**Task goal:** Could you give the data below again, exactly and completely?

**Available data:**
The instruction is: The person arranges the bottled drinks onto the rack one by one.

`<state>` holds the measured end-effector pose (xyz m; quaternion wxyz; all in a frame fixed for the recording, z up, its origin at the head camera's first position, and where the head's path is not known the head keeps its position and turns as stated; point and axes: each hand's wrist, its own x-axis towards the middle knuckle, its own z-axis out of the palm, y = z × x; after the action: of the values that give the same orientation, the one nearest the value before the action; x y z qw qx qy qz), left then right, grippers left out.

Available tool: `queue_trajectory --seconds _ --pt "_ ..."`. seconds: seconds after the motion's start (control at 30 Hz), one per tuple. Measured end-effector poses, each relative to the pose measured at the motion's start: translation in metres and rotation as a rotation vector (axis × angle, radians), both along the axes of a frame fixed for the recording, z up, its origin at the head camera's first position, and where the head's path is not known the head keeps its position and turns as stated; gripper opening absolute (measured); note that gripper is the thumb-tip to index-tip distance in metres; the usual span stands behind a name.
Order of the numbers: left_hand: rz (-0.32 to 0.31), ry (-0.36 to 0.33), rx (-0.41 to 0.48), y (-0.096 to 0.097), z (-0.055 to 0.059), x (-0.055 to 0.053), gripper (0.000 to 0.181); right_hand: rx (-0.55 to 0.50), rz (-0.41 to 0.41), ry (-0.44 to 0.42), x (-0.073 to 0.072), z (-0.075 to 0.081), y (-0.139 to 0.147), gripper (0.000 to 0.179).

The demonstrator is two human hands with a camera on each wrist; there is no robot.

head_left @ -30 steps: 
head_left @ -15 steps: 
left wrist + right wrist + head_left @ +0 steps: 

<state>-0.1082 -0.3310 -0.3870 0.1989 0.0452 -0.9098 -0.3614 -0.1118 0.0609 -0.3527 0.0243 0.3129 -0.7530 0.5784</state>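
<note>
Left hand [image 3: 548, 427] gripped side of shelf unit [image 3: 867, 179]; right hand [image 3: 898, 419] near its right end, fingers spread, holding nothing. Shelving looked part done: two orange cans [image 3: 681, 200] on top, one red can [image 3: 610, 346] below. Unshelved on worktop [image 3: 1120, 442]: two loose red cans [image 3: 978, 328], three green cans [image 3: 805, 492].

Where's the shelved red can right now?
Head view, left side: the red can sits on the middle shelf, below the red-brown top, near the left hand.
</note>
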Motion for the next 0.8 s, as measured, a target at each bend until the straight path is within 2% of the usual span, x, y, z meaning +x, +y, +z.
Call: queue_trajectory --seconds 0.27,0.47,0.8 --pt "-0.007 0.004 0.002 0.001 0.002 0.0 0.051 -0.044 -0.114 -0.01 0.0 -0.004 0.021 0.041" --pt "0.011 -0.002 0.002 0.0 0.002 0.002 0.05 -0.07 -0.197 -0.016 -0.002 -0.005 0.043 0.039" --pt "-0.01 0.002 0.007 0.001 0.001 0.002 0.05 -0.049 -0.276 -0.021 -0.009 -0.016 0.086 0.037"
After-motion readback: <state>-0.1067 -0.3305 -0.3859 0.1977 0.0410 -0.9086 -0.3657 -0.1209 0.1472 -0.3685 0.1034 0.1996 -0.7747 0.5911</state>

**Result:**
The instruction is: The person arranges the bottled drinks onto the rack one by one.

`<state>` holds the measured end-effector pose (xyz m; quaternion wxyz; all in a frame fixed for the recording, z up, its origin at the head camera's first position, and where the head's path is not known the head keeps its position and turns as stated; point and axes: each hand's wrist, its own x-axis towards the middle knuckle, its own z-axis out of the palm, y = z × x; after the action: of the values that give the same orientation, the one nearest the value before the action; x y z qw qx qy qz), left then right, grippers left out.

Available tool: `queue_trajectory --seconds _ --pt "_ ..."`. seconds: seconds after the motion's start (control at 30 Hz), one per tuple. Measured end-effector poses, each relative to the pose measured at the motion's start: translation in metres and rotation as a rotation vector (axis × angle, radians), both along the axes of a frame fixed for the recording, z up, its origin at the head camera's first position, and where the head's path is not known the head keeps its position and turns as stated; gripper opening absolute (measured); note that gripper is the thumb-tip to index-tip distance in metres; the usual span stands behind a name.
Order of the numbers: left_hand: rz (-0.32 to 0.31), ry (-0.36 to 0.33), rx (-0.41 to 0.48), y (-0.096 to 0.097), z (-0.055 to 0.059), x (-0.055 to 0.053), gripper (0.000 to 0.181); right_hand: rx (-0.55 to 0.50), rz (-0.41 to 0.41), ry (-0.44 to 0.42), x (-0.073 to 0.072), z (-0.075 to 0.081), y (-0.139 to 0.147), gripper (0.000 to 0.179).

The demonstrator is two human hands with a camera on each wrist; there is no robot.

head_left @ -30 steps: 
head_left @ -15 steps: 
left wrist + right wrist + head_left @ +0 steps: 

<state>-0.1082 -0.3310 -0.3870 0.1989 0.0452 -0.9098 -0.3614 -0.1118 0.0609 -0.3527 0.0243 0.3129 -0.7530 0.5784</state>
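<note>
Left hand [image 3: 548, 427] gripped side of shelf unit [image 3: 867, 179]; right hand [image 3: 898, 419] near its right end, fingers spread, holding nothing. Shelving looked part done: two orange cans [image 3: 681, 200] on top, one red can [image 3: 610, 346] below. Unshelved on worktop [image 3: 1120, 442]: two loose red cans [image 3: 978, 328], three green cans [image 3: 805, 492].

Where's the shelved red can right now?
Head view, left side: the red can sits on the middle shelf, below the red-brown top, near the left hand.
</note>
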Motion for the next 0.8 s, as measured, a target at each bend until the straight path is within 2% of the usual span, x, y, z meaning +x, +y, +z.
Call: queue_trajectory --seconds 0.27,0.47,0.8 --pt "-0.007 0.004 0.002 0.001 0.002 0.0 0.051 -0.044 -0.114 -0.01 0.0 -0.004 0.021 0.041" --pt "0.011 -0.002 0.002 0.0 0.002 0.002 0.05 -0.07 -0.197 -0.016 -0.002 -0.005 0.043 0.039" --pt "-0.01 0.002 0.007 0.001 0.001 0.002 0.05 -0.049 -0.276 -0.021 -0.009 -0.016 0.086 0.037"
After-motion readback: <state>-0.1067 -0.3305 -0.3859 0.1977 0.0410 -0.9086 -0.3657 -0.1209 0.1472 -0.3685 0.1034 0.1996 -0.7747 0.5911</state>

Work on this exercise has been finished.